All das spielt aber keine Rolle im Verfahren gegen Armin N. Angeklagt ist er wegen unerlaubten Betäubungsmittelbesitzes, gefährlicher Körperverletzung und Trunkenheit am Steuer. Ihm drohen, so sagte der Richter am Montag im Gerichtssaal, fünf bis sechs Jahre Haft. Die dürfte er dann unter besonderen Haftbedingungen zubringen, wie schon seine Untersuchungshaft. Sonst könnte er unangenehme Begegnungen mit Häftlingen haben, die er selbst hinter Gitter gebracht hat. Armin N. hat seiner Ehefrau schon 35.000 Euro Schmerzensgeld überwiesen und bereut seine Tat, sagte er dem Richter.

Die ermittelnde Staatsanwaltschaft tut die Mafia-Spekulationen als Fantasien von Journalisten ab. Eingeweihte weisen mir gegenüber darauf hin, dass sie sich insbesondere auf ihre Finanzermittlungen beruft, also auf die Durchleuchtung der Konten und Besitztümer des Angeklagten. Allerdings fragen sich viele, ob er nicht vielleicht einfach erpressbar war, so als koksender Polizist, oder ob er irgendwo Bargeld gebunkert hat. Es soll sehr viele Reisen in die Schweiz gegeben haben, zu Techno-Partys.

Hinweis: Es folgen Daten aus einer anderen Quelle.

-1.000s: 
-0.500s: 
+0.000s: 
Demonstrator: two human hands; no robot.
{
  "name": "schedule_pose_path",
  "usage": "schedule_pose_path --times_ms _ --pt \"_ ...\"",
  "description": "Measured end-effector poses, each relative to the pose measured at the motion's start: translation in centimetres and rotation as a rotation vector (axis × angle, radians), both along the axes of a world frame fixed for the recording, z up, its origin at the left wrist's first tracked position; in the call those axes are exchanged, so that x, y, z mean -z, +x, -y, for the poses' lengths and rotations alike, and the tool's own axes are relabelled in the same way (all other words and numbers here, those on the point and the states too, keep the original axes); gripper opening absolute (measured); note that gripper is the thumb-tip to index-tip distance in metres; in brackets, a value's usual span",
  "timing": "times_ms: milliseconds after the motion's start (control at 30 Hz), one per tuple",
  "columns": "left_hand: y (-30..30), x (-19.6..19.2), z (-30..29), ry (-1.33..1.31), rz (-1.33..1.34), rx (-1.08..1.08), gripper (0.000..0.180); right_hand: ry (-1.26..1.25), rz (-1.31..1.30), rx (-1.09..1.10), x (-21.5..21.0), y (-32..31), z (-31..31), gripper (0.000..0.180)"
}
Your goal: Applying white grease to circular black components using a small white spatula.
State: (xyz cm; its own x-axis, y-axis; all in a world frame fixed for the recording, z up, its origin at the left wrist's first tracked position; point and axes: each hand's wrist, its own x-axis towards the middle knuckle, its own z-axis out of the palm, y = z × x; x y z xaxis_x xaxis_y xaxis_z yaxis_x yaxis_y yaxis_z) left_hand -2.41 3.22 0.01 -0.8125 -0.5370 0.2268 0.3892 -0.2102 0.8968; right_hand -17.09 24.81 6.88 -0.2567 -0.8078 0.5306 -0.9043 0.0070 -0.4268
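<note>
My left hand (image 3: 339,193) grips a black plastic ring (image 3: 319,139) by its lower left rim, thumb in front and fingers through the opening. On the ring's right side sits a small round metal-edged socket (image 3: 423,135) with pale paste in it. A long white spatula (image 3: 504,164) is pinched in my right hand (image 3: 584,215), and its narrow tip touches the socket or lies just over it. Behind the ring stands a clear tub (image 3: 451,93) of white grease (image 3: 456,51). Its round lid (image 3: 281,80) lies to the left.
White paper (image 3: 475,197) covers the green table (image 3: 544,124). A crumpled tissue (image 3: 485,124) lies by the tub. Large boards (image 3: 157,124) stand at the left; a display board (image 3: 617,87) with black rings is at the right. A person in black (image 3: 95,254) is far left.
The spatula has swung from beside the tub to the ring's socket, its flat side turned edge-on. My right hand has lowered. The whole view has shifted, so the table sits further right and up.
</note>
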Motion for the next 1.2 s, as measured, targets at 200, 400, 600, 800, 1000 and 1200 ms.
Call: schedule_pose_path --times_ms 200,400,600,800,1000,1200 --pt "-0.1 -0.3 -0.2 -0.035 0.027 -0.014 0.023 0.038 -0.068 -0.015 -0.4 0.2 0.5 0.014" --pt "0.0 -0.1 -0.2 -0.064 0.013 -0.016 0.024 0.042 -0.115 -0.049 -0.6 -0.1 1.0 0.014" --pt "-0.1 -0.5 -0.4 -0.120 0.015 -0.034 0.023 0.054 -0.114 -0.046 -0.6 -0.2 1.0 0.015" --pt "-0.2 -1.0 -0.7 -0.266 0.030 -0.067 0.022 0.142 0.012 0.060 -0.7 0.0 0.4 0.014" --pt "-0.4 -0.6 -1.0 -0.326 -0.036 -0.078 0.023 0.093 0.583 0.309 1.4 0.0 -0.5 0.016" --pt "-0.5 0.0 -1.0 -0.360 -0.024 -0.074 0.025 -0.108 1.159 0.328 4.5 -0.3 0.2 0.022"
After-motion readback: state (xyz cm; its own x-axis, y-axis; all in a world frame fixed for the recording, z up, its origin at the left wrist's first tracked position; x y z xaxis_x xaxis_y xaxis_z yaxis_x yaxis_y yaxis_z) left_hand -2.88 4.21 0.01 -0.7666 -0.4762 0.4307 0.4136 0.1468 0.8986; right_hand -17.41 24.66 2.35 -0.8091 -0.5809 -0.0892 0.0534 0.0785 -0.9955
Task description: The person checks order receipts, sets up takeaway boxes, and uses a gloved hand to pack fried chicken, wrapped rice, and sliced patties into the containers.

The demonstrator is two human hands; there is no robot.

Wer jetzt die Nase von den ganzen Merkwürdigkeiten noch nicht voll hat: In Kempten heißt es auch: Seit der Festnahme von Armin N. in jener Valentinstagsnacht 2014 hat es mindestens zwei Selbstmorde gegeben. Tot sind ein Staatsanwalt, von dem N. das Koks zu Schulungszwecken erhalten haben will. Und ein über 70-jähriger Italiener, dem Verbindungen zur Mafia nachgesagt werden. Mehr ist darüber noch nicht bekannt—bisher.